After X-17 and its president and founder Francois Navarre refused requests by Lohan and Dice to retract the story, Dice sued for slander, libel, invasion of privacy (false light), violations of his publicity rights and intentional infliction of emotional distress.
In response, X-17's lawyers brought an anti-SLAPP motion, arguing that the lawsuit was stifling free speech.
To decide whether the lawsuit survives, the judge has to look at two factors. Both were addressed in a tentative ruling heading into Friday's hearing.
The first is whether the causes of action arise from protected activity in furtherance of the defendants' constitutional right of free speech in connection with an issue of public interest.
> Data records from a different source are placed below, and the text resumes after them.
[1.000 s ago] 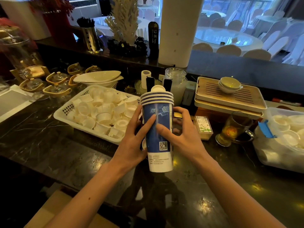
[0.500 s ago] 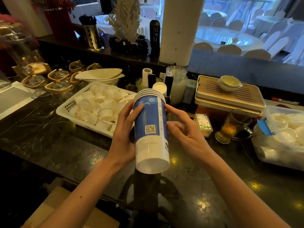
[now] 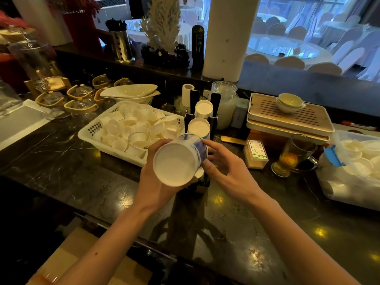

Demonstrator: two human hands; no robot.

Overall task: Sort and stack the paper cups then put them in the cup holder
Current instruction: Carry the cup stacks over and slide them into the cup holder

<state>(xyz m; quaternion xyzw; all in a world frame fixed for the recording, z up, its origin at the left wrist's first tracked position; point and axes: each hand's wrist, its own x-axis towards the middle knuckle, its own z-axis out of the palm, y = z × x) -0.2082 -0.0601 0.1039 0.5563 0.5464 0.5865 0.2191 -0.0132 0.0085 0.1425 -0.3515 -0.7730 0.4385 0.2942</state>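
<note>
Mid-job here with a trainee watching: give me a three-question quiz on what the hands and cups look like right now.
1. True or false: the stack of blue paper cups is tipped so its white base faces the camera.
2. Which hand wraps the stack's body? A) left hand B) right hand
3. Fill in: the black cup holder already holds other ____ cup stacks.

Key: 1 true; 2 A, the right hand only touches the side with its fingertips; 3 white.
</note>
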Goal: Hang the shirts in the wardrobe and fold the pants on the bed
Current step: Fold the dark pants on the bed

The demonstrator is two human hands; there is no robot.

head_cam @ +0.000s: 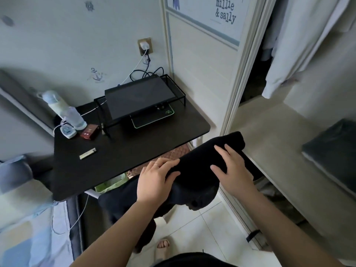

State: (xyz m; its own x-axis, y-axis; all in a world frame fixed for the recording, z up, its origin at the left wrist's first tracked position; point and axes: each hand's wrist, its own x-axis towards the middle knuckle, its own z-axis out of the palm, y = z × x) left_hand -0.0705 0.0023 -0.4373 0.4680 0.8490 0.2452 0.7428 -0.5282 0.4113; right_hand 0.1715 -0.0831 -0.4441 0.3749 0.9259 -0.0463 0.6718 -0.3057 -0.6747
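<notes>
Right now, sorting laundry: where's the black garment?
Centre-right of the head view: the left hand grips the black garment, the right hand rests on it, between the desk and the open wardrobe.

Both forearms bare, extended forward and converging. Left hand [156, 180] gripped one end of the black garment [194, 170], fingers curled over the top, thumb on the near face. Right hand [232, 166] lay palm-down on it, fingers spread, fairly straight.

The bed [21, 224], near left, is blurred and edge-cut. The poster [217, 12] runs off the top, folded cloth [335, 149] off the right. The left hand [156, 180] hides part of the garment [200, 166].
</notes>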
On this factor, X-17 wins. The judge is set to accept the celebrity news agency's argument that Lohan is a world-famous public figure who is closely associated with substance abuse problems, and just because X-17 is a tabloid, that doesn't deprive it of First Amendment protection to report on something that the public cares about.
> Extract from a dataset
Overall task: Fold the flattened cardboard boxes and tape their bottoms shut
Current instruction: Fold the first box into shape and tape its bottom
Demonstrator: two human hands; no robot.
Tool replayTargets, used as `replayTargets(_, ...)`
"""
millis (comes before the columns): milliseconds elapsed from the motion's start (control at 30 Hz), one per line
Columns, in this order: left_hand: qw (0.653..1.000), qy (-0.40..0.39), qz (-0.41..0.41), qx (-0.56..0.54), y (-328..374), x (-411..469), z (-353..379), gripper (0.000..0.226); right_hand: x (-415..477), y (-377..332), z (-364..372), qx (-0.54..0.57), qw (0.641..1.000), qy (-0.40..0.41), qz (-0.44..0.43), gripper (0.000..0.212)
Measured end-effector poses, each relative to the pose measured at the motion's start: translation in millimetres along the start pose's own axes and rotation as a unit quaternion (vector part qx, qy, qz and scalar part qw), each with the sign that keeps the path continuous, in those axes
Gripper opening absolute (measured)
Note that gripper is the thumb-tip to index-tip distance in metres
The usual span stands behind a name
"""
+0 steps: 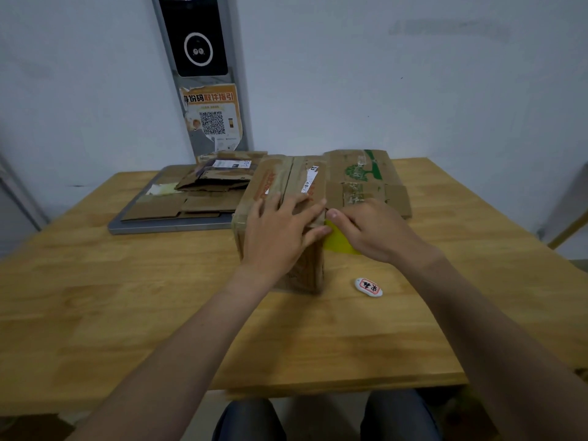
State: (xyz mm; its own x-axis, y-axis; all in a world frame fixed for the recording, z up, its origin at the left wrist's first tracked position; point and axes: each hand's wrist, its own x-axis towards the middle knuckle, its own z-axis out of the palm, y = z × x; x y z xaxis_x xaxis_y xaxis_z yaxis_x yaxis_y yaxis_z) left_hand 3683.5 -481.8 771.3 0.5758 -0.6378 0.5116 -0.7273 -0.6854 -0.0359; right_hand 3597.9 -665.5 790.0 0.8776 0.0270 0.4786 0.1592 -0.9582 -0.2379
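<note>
A folded brown cardboard box (273,183) stands on the wooden table (127,281) with its flaps closed on top. My left hand (280,230) lies flat on the near part of those flaps, fingers spread and pressing down. My right hand (372,230) is at the box's right edge and grips a yellow tape dispenser (337,240), its thumb near the flap corner. A flattened box with green print (362,176) lies behind my right hand.
A grey tray (165,229) at the back left holds several flattened cardboard boxes (203,192). A small white oval object with red print (368,287) lies on the table to the right of the box. A wall stands right behind the table.
</note>
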Motion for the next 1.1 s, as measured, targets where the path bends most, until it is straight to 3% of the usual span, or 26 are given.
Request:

In light of that determination, Dice must then show a probability of prevailing on his claims before his lawsuit goes any further.
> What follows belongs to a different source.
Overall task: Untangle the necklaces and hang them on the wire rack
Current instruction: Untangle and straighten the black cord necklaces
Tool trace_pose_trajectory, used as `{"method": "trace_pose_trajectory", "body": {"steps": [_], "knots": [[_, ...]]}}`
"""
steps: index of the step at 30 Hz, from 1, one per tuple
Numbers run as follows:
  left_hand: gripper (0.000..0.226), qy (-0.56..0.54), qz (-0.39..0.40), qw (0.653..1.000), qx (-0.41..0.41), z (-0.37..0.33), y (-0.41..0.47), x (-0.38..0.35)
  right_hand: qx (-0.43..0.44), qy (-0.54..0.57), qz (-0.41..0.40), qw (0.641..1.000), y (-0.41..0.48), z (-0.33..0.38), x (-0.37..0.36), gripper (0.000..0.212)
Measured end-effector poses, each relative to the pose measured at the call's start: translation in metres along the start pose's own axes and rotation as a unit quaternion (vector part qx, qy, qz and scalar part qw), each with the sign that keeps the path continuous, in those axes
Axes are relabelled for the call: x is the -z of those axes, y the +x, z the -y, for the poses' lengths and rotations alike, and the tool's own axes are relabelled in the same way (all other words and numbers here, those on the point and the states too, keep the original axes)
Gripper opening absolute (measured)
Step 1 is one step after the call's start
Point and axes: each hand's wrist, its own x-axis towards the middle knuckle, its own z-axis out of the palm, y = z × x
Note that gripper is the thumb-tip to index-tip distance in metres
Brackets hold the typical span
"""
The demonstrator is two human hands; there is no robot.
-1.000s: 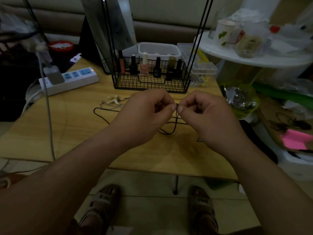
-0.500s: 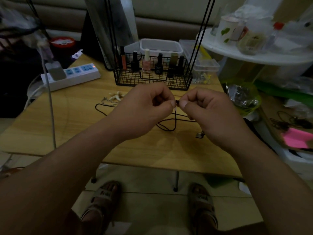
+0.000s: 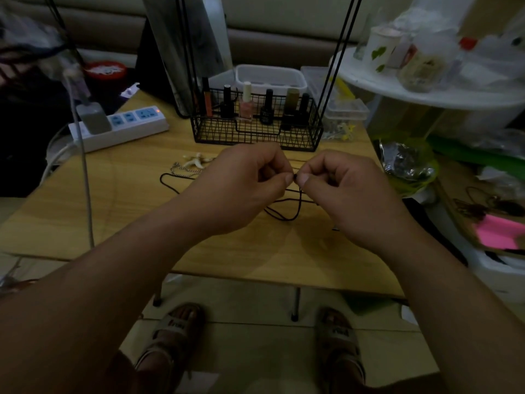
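A black cord necklace (image 3: 295, 211) loops over the wooden table (image 3: 127, 217), and both hands pinch it at one spot above the table. My left hand (image 3: 244, 191) and my right hand (image 3: 349, 194) meet thumb to thumb, fingers curled, with the cord hanging down between them. A silver chain necklace (image 3: 181, 173) with a pale shell-like pendant (image 3: 196, 162) lies on the table to the left. The black wire rack (image 3: 255, 129) stands just behind the hands; its thin uprights (image 3: 341, 52) rise out of view.
Nail polish bottles (image 3: 245, 105) fill the rack's basket. A white power strip (image 3: 122, 126) with a plugged cable lies at the left. Clear plastic boxes (image 3: 343, 109) sit behind the rack. A cluttered white shelf (image 3: 426, 89) and a green bag (image 3: 406, 166) crowd the right side.
The hands stay pinched together on the black cord at nearly the same spot. The cord's loop on the table has shifted slightly.
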Motion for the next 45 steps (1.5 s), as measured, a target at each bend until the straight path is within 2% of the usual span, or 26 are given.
{"method": "trace_pose_trajectory", "body": {"steps": [16,18,20,22,24,26,30,34,38,41,43,45], "knots": [[0.008,-0.017,0.013,1.000,-0.004,0.006,0.000,0.003,0.050,-0.086,-0.013,0.995,-0.002,0.003,-0.008,0.006],[0.007,-0.045,-0.001,0.999,0.002,0.005,0.002,0.004,0.043,-0.053,-0.028,0.997,0.000,0.005,-0.009,0.007],[0.005,-0.097,-0.005,0.995,0.018,0.003,0.004,0.007,0.000,0.041,-0.026,0.999,0.002,0.008,-0.009,0.006],[0.007,-0.157,-0.001,0.987,0.036,0.002,0.005,0.009,-0.055,0.157,-0.007,0.986,0.002,0.011,-0.009,0.008],[0.009,-0.189,0.002,0.981,0.047,0.002,0.005,0.009,-0.078,0.209,0.009,0.975,0.002,0.012,-0.008,0.010],[0.009,-0.173,0.004,0.984,0.044,0.003,0.005,0.009,-0.061,0.170,0.005,0.983,0.001,0.010,-0.007,0.007],[0.007,-0.093,0.001,0.995,0.029,0.003,0.004,0.008,0.045,0.000,-0.024,0.999,-0.002,0.006,-0.007,0.009],[0.009,-0.028,0.000,1.000,0.013,0.006,0.002,0.004,0.108,-0.136,-0.015,0.985,-0.003,0.002,-0.008,0.006],[0.011,-0.016,-0.009,1.000,0.000,0.005,0.001,0.001,0.145,-0.196,-0.042,0.969,0.000,0.001,-0.014,0.005],[0.011,-0.031,-0.012,0.999,0.002,0.003,0.002,0.002,0.116,-0.136,-0.059,0.982,0.001,0.002,-0.018,0.009],[0.010,-0.063,-0.011,0.998,0.016,0.002,0.003,0.004,0.060,-0.031,-0.063,0.996,0.001,0.005,-0.019,0.012],[0.008,-0.114,-0.010,0.993,0.034,0.001,0.005,0.005,0.006,0.083,-0.059,0.995,0.001,0.007,-0.019,0.012]]}}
Here, X-17 is not so lucky.
The agency argued that Dice was a "limited-purpose public figure" because of his association with Lohan. If the judge accepted this, it would mean that Dice would need to show X-17 acted with actual malice, something that would no doubt be tough to demonstrate.
But, in the tentative ruling, the judge wouldn't give X-17 this legal gift.
"A plaintiff's trivial or tangential participation in the public controversy is not enough," says the judge. "The plaintiff must have ‘thrust [himself or herself] to the forefront' of a public controversy, becoming a factor in the ultimate resolution of it."
The judge continues with one of the best lines ever in a defamation case. He says, "Approaching Lindsay Lohan on a busy public street, in front of paparazzi, with a bag containing a crystalline substance can be fairly characterized as a regrettable decision -- but not one which transformed Plaintiff into a limited-purpose public figure."
The judge is set to throw out the publicity rights claim but keep the others, having determined that Dice has "sufficiently established" that X-17 and Navarre "negligently" published the disputed video and article.
The case isn't quite over, as X-17 argued that even without being able to avail itself of a no-actual-malice defense, the celebrity news agency still can show there was no actionable statements made in the article -- in other words, that it was all opinion and no fact. In the tentative ruling, the judge wasn't ready to address that. But after taking everything under advisement following Friday's hearing, that issue might be addressed soon.